--- COLLECTED MATERIAL Enclosed Below ---

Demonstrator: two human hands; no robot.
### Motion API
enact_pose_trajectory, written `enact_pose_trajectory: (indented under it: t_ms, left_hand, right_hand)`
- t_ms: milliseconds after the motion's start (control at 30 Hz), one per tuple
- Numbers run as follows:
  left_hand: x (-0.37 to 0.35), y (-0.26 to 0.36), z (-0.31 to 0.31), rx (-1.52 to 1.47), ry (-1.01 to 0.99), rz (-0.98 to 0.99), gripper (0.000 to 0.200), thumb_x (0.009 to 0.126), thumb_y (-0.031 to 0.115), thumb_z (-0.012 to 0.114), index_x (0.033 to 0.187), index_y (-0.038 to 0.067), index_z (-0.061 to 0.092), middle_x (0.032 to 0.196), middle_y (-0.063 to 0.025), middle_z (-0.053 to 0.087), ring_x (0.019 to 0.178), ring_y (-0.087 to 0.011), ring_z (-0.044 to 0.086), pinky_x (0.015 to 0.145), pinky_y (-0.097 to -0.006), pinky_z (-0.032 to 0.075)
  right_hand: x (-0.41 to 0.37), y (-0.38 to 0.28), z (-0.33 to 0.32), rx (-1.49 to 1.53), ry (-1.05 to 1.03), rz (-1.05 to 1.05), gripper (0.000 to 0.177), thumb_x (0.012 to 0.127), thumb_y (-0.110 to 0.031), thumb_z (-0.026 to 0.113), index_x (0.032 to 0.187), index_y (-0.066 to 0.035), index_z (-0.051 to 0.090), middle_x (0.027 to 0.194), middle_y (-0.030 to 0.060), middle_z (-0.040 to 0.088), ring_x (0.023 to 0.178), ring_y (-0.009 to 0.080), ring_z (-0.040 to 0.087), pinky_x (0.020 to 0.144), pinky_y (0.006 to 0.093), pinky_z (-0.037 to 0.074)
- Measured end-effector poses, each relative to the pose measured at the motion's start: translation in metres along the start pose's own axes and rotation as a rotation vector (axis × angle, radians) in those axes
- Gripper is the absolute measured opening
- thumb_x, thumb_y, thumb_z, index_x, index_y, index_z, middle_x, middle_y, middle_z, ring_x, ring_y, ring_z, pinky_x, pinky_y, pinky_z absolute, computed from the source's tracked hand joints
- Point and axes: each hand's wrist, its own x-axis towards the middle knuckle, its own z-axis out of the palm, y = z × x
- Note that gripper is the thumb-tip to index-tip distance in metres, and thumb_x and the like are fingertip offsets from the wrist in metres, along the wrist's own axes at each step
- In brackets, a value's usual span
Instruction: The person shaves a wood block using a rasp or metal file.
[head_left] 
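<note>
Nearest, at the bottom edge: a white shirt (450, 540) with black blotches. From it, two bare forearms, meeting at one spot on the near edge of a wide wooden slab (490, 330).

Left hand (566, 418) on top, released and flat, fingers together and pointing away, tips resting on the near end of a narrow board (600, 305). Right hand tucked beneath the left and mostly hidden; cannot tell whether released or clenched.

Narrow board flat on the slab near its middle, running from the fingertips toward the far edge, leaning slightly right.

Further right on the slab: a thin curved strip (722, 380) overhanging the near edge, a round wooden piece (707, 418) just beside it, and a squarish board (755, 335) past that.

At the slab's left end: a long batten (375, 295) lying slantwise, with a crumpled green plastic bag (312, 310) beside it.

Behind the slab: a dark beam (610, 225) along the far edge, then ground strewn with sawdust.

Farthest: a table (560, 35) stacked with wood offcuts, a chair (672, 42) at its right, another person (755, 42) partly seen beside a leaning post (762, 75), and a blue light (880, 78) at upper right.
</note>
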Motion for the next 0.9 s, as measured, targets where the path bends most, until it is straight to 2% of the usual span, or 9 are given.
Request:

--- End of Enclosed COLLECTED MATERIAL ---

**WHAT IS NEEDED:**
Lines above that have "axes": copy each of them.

**REPLY TO THE EXERCISE:**
- Measured end-effector poses, each relative to the pose measured at the motion's start: translation in metres along the start pose's own axes and rotation as a rotation vector (axis × angle, radians) in those axes
- Point and axes: each hand's wrist, its own x-axis towards the middle knuckle, its own z-axis out of the palm, y = z × x
- Note that gripper is the thumb-tip to index-tip distance in metres, and thumb_x and the like are fingertip offsets from the wrist in metres, along the wrist's own axes at each step

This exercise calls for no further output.